Photographe et artiste aux inspirations cinématographiques, Julien Drach s’attaque à une thématique universelle : la trace laissée par les civilisations passées. Roots of Heaven est une suggestion entre la grandeur d’Athènes, berceau de la philosophie et de l’art classique, et la profondeur de Pompéi, figée sous les cendres du Vésuve depuis 79 apr. J.-C. Avec son approche argentique et Polaroïd, le photographe réinvente la mémoire visuelle de ces sites, oscillant entre réalisme et onirisme. La texture du grain, le flou poétique et les contrastes accentués révèlent une nouvelle lecture, plus intime, de ces ruines immortelles.

Quand l’image fait rage
Athènes et Pompéi sont deux visages du passé, témoins d’une humanité entre l’éclat public et la disparition. À Athènes, Julien Drach sonde les temples majestueux de l’Acropole, les colonnes corinthiennes et les jeux de lumière qui sculptent la pierre. Des clichés qui révèlent la persistance d’une culture qui continue d’influencer notre monde contemporain.

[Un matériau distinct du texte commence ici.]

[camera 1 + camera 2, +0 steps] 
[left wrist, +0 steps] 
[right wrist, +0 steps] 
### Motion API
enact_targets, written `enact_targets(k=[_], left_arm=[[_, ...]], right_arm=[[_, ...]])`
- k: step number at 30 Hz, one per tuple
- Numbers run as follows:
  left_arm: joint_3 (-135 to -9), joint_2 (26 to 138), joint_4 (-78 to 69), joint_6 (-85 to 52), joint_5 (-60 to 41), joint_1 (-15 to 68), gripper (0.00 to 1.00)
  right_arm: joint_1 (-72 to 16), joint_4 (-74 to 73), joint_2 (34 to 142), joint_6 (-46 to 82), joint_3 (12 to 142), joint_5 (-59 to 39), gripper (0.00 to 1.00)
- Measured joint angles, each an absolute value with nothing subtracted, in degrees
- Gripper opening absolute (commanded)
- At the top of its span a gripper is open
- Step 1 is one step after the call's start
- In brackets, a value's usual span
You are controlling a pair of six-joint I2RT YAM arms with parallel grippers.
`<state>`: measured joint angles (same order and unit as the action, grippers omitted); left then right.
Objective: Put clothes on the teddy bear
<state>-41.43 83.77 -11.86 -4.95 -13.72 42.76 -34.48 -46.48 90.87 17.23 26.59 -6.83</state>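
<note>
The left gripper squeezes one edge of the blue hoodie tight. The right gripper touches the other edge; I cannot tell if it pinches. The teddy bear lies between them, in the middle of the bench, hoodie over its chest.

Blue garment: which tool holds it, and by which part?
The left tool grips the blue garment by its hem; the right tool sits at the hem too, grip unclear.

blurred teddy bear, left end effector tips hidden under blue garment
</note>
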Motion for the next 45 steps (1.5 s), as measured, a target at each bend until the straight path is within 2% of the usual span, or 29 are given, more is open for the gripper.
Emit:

À Pompéi, en revanche, le silence domine. Ici, la photographie devient archéologie visuelle. Les fresques effacées, les mosaïques morcelées, les statues à demi ensevelies rappellent la précarité de l’existence. Par l’ombre et la lumière, J. Drach sublime ces lieux fantomatiques, nous questionnant sur notre propre rapport au temps et à la mémoire. Le noir et blanc prend alors tout son sens.

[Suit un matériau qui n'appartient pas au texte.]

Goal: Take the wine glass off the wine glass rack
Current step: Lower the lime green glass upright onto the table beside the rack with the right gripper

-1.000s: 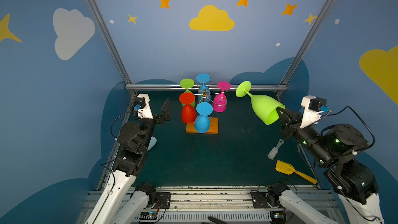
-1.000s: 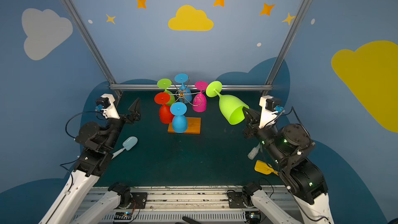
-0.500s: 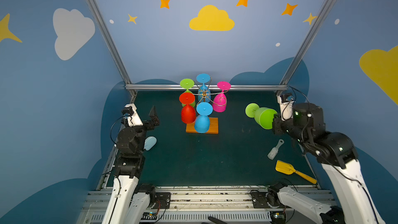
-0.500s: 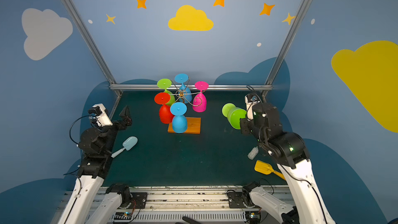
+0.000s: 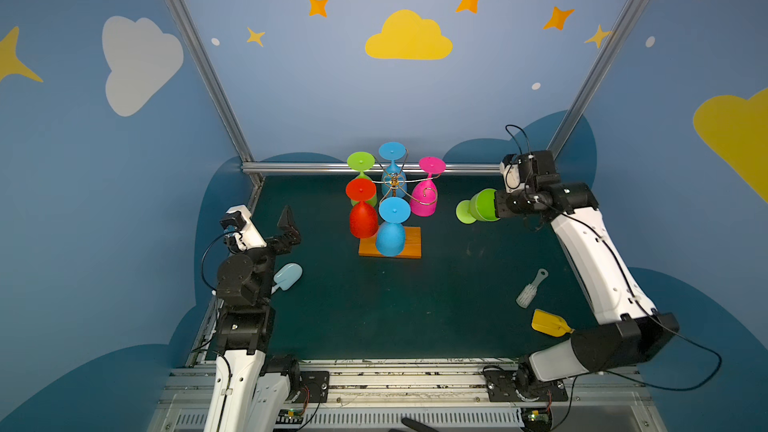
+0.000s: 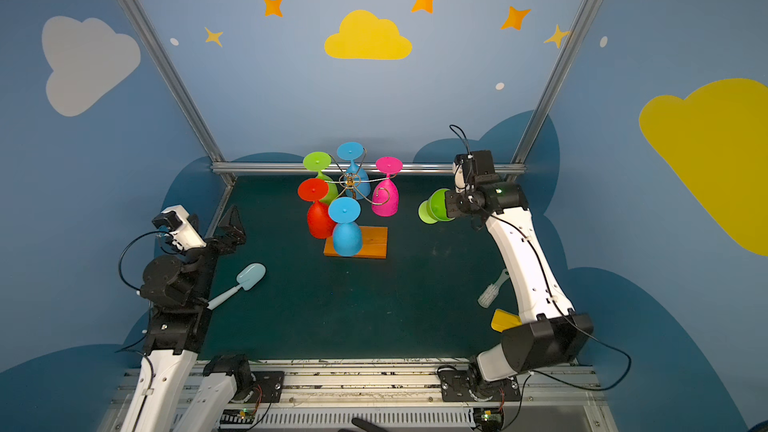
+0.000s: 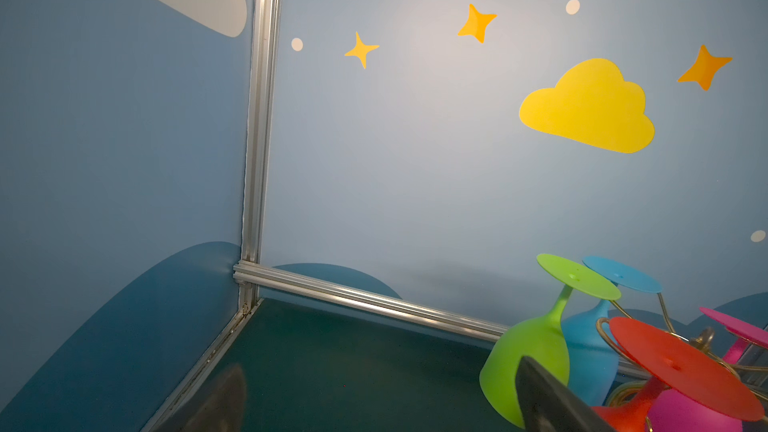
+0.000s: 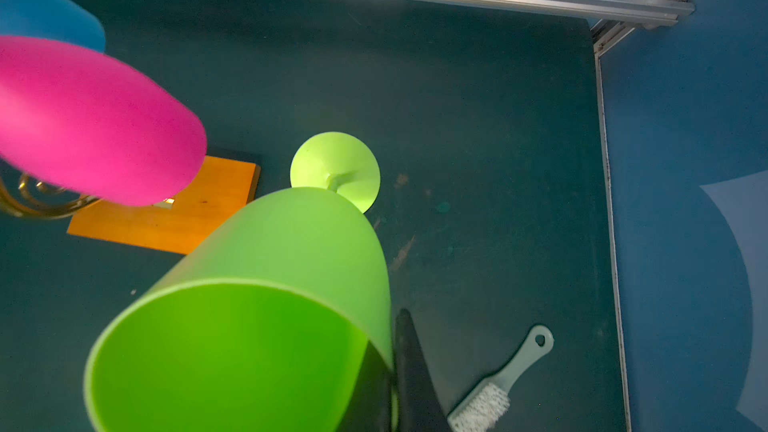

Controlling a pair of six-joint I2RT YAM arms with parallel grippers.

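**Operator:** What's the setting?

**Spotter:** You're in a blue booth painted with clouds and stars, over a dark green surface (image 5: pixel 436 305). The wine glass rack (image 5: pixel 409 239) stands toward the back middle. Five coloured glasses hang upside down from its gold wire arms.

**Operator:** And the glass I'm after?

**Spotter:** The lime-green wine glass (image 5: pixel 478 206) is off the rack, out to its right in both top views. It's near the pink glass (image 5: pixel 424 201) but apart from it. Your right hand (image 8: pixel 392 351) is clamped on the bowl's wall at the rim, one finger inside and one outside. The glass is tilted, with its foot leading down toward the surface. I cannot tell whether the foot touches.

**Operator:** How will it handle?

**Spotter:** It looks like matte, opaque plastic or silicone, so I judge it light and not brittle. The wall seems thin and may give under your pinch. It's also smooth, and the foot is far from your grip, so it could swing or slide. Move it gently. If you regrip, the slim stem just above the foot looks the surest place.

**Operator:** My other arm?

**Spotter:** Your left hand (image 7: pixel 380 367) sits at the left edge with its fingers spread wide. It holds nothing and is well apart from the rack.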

C’est dans l’écrin de la Galerie Anne-Sophie Duval, haut lieu des arts décoratifs du XXe siècle, que cette série trouve toute sa résonance. Nichée dans un hôtel particulier du XVIIIe siècle, cette galerie parisienne récemment repensée par l’architecte Sylvain Dubuisson perpétue sa soif de découverte. Avec Roots of Heaven, elle inaugure une nouvelle ère en proposant un espace dédié à la photographie contemporaine.